§ **ACTION ITEM**: Each line of the listing below containing the word "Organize" should be returned.

§ **EXTRACTED RECORDS**:
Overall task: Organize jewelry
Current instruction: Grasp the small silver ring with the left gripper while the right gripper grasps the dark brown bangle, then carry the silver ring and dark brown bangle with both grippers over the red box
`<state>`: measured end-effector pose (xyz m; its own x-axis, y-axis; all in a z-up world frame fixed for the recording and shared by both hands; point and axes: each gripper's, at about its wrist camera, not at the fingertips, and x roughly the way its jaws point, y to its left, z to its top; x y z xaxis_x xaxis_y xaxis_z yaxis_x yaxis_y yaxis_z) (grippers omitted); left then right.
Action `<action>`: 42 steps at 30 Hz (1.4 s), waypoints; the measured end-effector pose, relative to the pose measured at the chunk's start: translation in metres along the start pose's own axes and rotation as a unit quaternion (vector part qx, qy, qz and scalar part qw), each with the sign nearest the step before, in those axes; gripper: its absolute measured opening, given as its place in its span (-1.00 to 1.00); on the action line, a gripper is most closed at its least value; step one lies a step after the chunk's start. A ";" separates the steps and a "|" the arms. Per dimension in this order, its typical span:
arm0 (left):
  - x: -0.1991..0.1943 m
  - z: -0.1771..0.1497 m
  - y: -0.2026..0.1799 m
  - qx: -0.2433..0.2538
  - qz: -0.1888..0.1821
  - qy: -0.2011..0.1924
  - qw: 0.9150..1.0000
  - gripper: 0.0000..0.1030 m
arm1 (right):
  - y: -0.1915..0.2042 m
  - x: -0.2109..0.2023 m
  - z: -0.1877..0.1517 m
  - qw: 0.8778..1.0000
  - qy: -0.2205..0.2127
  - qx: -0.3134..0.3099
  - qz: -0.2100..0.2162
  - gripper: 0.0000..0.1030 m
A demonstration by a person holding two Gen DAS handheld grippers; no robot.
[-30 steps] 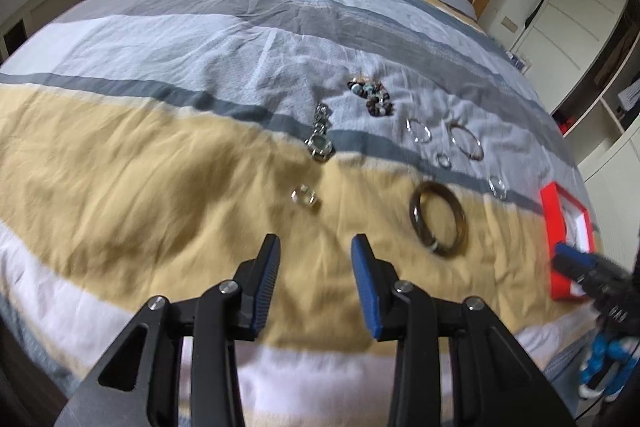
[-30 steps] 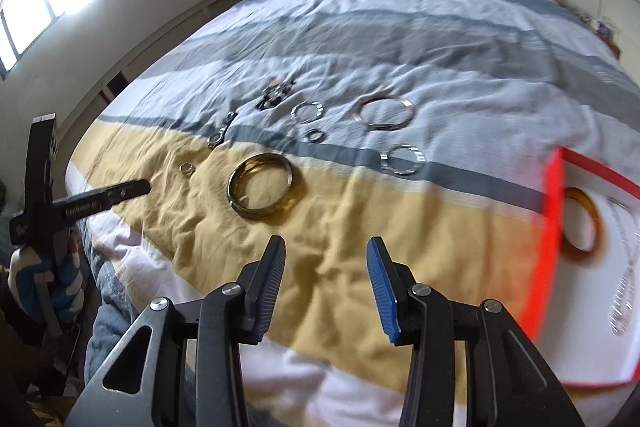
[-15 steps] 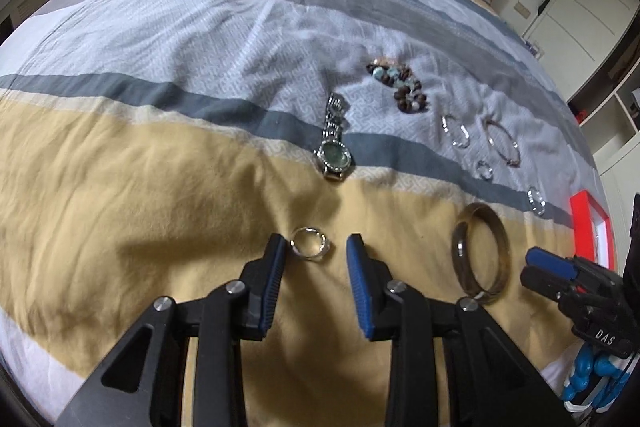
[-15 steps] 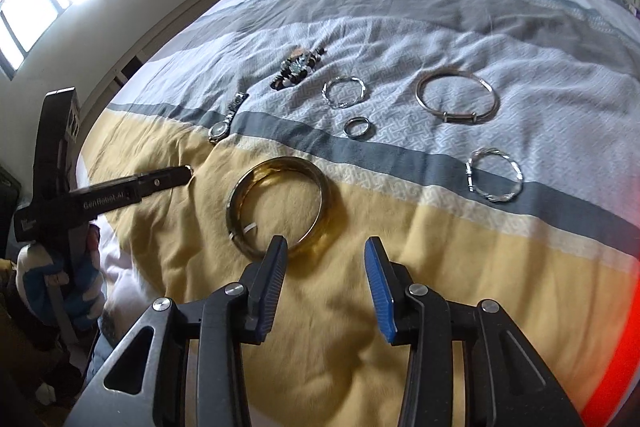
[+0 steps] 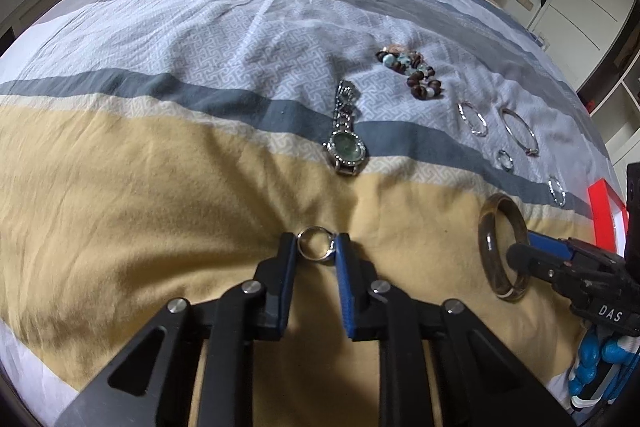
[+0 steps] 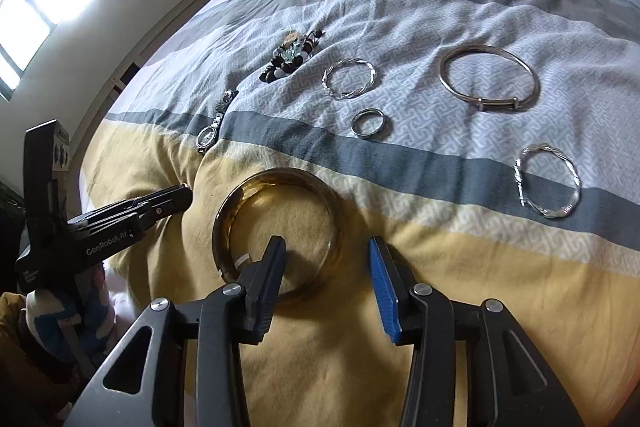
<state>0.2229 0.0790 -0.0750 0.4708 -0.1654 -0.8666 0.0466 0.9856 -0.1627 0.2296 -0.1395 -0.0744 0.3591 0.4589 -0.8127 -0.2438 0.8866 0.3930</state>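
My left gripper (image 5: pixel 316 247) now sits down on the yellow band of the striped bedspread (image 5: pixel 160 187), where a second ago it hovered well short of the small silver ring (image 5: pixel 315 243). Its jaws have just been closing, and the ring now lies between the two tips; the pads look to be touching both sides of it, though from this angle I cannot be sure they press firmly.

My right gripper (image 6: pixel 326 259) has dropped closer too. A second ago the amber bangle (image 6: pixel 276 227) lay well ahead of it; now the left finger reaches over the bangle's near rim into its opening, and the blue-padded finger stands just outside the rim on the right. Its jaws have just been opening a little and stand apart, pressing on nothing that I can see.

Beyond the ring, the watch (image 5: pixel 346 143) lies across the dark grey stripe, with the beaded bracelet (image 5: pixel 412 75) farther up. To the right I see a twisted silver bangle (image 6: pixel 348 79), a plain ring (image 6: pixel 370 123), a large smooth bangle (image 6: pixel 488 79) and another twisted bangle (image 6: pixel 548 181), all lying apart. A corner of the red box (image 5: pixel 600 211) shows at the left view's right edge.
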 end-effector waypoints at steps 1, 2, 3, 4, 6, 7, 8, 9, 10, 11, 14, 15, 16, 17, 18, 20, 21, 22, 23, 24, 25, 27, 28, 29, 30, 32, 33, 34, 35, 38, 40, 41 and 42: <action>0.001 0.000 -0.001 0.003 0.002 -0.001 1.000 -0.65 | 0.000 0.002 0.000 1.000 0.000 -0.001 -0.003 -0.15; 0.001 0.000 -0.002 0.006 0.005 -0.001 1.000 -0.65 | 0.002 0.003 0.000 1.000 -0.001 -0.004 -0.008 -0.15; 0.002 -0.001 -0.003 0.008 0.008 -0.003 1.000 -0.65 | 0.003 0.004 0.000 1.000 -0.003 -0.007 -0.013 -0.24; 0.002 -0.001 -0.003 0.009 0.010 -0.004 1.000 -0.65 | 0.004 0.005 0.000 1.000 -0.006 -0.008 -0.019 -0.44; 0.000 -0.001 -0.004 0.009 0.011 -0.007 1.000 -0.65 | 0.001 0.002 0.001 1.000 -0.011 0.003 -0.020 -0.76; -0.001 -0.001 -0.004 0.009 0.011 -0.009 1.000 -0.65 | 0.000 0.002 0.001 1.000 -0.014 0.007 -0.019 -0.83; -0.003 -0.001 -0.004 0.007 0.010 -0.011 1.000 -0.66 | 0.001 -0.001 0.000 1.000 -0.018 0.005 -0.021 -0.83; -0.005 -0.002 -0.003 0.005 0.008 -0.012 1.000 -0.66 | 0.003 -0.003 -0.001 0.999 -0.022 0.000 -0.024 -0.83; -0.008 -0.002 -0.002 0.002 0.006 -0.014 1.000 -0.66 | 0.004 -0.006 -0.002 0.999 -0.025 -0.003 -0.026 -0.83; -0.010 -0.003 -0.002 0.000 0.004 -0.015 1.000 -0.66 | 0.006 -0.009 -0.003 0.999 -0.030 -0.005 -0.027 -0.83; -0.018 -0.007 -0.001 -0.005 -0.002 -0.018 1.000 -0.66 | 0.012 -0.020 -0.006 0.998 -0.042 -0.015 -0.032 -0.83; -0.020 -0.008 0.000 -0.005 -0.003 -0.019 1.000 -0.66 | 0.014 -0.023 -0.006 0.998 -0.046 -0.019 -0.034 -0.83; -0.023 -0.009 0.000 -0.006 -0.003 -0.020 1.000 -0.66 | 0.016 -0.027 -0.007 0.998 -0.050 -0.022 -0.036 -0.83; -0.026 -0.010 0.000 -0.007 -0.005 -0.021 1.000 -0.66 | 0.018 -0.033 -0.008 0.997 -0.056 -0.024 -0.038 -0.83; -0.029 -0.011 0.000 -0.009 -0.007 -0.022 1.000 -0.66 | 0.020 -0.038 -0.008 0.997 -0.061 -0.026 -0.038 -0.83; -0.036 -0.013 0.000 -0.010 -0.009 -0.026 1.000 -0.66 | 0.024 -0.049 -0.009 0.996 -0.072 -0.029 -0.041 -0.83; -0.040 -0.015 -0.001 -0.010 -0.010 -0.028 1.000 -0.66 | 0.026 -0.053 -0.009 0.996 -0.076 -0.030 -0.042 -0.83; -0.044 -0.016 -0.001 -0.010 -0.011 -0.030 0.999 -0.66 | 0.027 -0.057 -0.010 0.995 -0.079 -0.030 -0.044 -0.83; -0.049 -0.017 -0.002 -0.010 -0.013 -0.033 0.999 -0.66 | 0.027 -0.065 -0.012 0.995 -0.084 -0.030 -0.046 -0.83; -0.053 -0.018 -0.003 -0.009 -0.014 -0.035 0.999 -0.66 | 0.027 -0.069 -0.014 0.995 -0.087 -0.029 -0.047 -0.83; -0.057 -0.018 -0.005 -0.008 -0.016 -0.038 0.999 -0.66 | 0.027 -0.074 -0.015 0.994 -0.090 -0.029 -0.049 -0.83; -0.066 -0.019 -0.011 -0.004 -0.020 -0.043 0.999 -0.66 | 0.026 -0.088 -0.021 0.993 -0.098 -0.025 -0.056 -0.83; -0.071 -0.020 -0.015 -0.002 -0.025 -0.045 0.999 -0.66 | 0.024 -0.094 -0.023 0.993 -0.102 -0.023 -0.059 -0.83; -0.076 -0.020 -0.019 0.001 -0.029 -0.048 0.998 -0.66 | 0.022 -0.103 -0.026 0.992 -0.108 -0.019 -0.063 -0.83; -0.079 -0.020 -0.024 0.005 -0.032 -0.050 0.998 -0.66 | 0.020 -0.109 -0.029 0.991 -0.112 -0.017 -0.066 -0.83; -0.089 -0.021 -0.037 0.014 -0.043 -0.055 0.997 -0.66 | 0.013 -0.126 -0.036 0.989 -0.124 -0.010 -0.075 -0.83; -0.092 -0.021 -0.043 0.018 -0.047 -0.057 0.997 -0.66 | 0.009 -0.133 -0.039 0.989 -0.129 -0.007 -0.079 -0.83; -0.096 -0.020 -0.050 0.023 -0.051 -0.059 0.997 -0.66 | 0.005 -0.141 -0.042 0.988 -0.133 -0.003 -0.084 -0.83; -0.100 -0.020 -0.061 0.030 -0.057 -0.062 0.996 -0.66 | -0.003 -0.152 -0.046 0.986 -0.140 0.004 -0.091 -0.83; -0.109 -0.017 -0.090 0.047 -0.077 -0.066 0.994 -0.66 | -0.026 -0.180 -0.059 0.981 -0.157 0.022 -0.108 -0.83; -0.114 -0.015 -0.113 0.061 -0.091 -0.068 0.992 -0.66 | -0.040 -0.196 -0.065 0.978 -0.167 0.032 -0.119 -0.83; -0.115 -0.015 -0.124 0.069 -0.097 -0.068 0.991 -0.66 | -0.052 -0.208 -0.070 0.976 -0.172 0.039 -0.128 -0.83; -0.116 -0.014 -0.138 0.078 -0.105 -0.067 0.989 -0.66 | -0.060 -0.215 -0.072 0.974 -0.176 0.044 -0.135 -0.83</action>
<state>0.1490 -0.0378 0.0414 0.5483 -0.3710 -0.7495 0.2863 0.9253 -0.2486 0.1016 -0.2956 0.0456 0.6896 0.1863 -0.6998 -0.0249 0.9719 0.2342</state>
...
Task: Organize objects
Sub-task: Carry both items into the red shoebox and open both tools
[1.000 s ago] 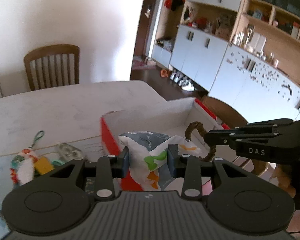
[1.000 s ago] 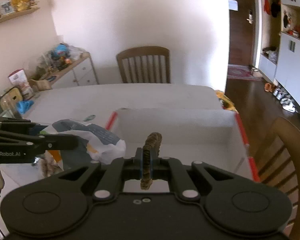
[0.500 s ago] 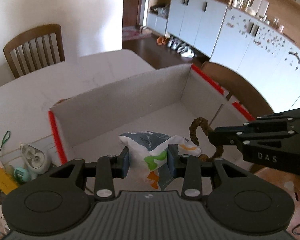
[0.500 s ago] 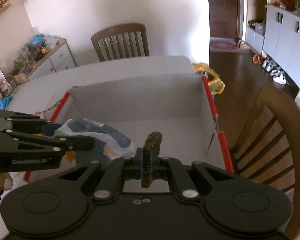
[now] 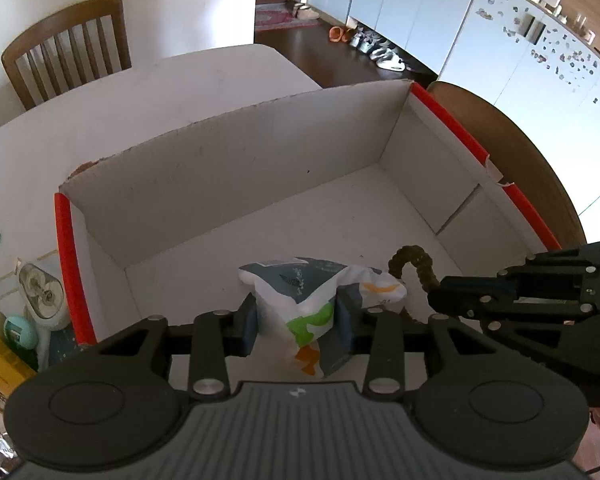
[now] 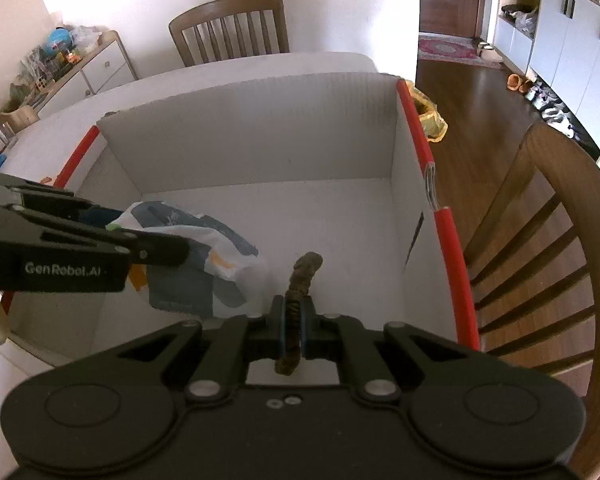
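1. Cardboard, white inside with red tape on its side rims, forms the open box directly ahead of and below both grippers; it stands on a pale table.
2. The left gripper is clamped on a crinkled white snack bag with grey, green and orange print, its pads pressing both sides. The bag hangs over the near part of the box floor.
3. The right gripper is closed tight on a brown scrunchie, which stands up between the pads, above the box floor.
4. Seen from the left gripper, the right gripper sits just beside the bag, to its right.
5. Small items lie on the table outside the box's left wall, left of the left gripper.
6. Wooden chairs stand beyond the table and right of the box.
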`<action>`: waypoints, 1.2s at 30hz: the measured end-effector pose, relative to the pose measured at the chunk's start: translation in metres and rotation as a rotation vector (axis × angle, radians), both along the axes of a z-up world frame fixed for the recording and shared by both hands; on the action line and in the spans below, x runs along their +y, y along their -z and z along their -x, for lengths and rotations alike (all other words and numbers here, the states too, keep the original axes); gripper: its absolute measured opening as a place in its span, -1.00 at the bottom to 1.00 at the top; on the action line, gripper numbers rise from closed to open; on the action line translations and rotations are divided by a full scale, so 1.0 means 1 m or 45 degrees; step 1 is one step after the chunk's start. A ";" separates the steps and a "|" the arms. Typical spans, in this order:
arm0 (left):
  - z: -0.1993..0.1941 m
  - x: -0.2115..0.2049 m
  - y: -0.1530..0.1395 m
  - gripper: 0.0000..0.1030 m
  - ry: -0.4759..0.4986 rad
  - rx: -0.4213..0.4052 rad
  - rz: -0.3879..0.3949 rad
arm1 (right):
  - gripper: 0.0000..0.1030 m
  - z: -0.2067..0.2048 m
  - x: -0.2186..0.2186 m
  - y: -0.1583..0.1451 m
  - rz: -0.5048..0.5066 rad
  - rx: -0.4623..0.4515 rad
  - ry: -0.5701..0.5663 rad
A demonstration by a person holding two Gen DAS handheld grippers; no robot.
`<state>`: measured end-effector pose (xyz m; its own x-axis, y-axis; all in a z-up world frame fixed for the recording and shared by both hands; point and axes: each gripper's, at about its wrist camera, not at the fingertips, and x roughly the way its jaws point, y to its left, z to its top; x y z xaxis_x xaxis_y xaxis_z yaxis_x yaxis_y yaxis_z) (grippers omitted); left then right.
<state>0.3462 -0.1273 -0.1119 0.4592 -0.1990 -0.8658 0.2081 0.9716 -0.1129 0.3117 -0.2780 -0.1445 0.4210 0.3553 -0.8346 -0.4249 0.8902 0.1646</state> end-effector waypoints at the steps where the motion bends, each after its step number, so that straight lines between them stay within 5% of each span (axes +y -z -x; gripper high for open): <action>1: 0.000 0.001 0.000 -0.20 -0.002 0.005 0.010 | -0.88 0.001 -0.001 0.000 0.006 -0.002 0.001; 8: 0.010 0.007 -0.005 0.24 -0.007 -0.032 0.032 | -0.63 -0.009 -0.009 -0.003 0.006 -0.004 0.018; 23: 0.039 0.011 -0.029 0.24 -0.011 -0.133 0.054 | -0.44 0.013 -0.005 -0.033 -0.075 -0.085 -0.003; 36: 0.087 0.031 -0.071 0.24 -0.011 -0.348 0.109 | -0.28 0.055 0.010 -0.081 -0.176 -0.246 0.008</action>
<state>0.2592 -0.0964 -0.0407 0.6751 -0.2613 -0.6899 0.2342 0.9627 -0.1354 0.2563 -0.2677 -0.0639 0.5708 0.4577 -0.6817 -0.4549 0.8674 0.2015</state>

§ **TASK ANSWER**:
Overall task: Organize jewelry
Task: Organize objects

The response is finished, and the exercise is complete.